Thanks MJ. LIke I said, I just dont' feel comfortable enough taking the saw to it at this point.

You mentioned taking 3 foot sections out at a time. Can you explain that a little more? How are you getting 3-4 foot sections from the bottom of the tree?

I have a healthy respect for these trees so I'm being really cautious with each move I take. You're right, hang ups suck but that's part of the gig. I'm have a similar setup to you with a pretty heavily wooded lot so this won't be the last one I have to deal with. If it wasn't so close to where I proces wood, I would just leave it and let mother nature take care of it.

Thanks again for the advice!


----------



## Nelson (Nov 2, 2014)

jaoneill said:


> Elm has to be the trickiest breed to fell, bar none. Most of them seem to be almost perfectly balanced.
> I have the advantage of a large woodlot, half mile off any road, and no nearby neighbors that might wander through, so usually when I get a "hanger" I walk away and revisit it next time I happen into that section of the woods; unless it is seriously hung the wind will often take care of it with no efort on my part. If after a while it hasn't come down, or is hung in a crotch or some such, I bring as big a tractor as I think I will need, and as much chain or cable as it will take, and just pull it down.
> Be cautious, no tree is worth getting hurt for, MJFlores has the right idea above………...



No doubt! I couldn't believe it when it just sat down after making my final cut. Never had that happen before. Unfortunately, most of what I want to take down is Elm. I have some nice young oaks that I am trying to release and, as luck would have it, they are all surrounded by Elm! Of course, the fun has only begun with felling Elm. It's a bear to split as well!

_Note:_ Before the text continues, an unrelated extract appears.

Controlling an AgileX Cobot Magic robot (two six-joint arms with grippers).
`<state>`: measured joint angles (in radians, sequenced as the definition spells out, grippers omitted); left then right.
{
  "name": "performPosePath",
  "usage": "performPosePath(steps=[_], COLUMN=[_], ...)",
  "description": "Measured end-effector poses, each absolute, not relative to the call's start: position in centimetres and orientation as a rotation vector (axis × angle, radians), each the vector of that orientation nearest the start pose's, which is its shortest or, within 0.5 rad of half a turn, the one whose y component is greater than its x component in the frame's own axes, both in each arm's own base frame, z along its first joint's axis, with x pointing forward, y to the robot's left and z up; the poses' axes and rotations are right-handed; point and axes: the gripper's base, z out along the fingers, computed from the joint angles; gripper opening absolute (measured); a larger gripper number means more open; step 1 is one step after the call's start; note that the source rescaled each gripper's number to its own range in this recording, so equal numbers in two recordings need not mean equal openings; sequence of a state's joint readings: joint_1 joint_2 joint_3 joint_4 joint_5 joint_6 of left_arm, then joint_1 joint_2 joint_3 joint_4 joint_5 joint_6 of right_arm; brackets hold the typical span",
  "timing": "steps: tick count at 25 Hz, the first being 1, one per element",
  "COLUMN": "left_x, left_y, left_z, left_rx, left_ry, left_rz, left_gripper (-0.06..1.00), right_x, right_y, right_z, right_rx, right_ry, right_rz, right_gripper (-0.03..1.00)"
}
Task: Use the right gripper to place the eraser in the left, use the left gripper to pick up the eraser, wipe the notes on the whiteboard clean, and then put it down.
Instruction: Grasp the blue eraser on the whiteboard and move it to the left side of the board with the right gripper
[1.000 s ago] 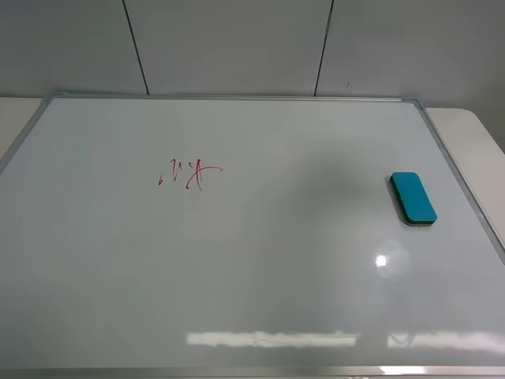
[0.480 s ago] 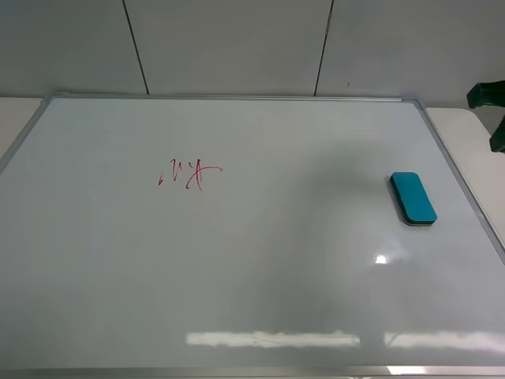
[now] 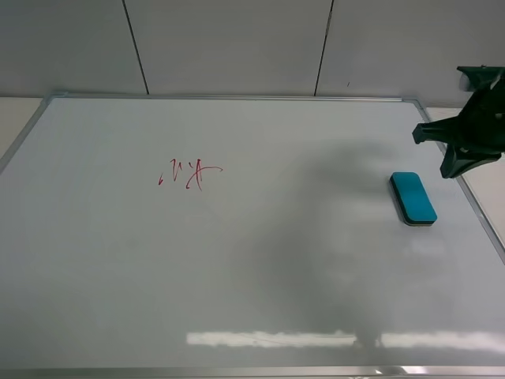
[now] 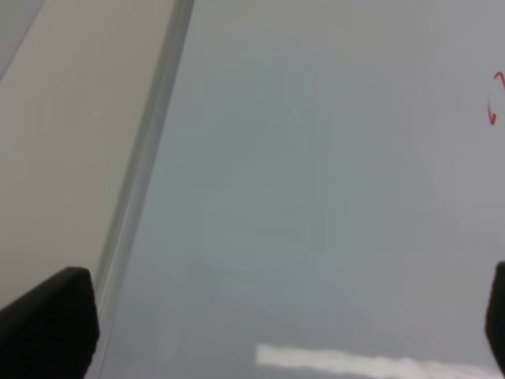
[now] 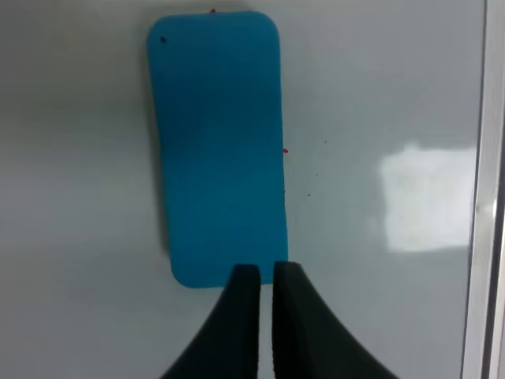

I wish I had a tractor as I think I could pull it down with that, though there isn't a ton of space to move around in there. Like I said, I think if I just keep going at with the come-along, she'll come done eventually!


----------



## Nelson (Nov 2, 2014)

maple1 said:


> I would not cut that again. Its already free at the bottom & stuck at the top. Pull the bottom away from the lean - you'll be out from under it to start with & moving further away from the fall zone as you go.



I agree. I'm going to keep alternating between the bottom and top, with the come-along and I think that will do the trick eventually.


----------



## maple1 (Nov 3, 2014)

Might try getting the end of a wide board under it, for it to ride up on & slide on, if it's digging into the gound too bad.


----------



## mustash29 (Nov 3, 2014)

I like Maple1's idea.

Dig the ground away a bit, enough to make a dirt ramp.  Put a wide plank like a 2x12 down.  Mount a step or backstop on the plank first, so the tree stump has something to push against instead of just sliding off.  Winch away.


----------



## EncoreInMass (Nov 3, 2014)

You need one of these for those pesky high branches at this point...


----------



## Bspring (Nov 3, 2014)

Come along is the best method that you have. If it gets to a point that you can't make any more progress place the rope for the come along about 4 to 5 feet up the trunk pulling the opposite direction that you want to tree to fall. Make your wedge cut facing the direction you want to tree to fall about a foot down from the come along rope. I would tie a safety line at a 90 degree angle to the come along going the opposite direction from the side you are cutting on to keep the trunk from swinging out toward you. You can tie a loop in your safety rope several feet from the tree you are going to, go around the trunk and back through the loop then pull tight and tie off. That will give you a bit more tension but not too much to pull the trunk too far that direction.


----------



## jaoneill (Nov 3, 2014)

Nelson said:


> I think if I just keep going at with the come-along, she'll come done eventually!



That she will  

I end up cutting a fair amount of elm mostly because it's standing dry. Around here they generally don't get more than 20"-24" before they die; many of them only reach a 12" diameter. The bark falls off after about year 2 and by year 5 (after they have breathed their last) the smaller branches are gone and usually most of the tree, other than maybe 8'-10' at the base is down to 12%-15% moisture. It is well seasoned, high octane, standing firewood that splits like ash and I hate to see it go to waste. Rounds of limb wood from these babies sound like bowling pins when thrown in the wood trailer. 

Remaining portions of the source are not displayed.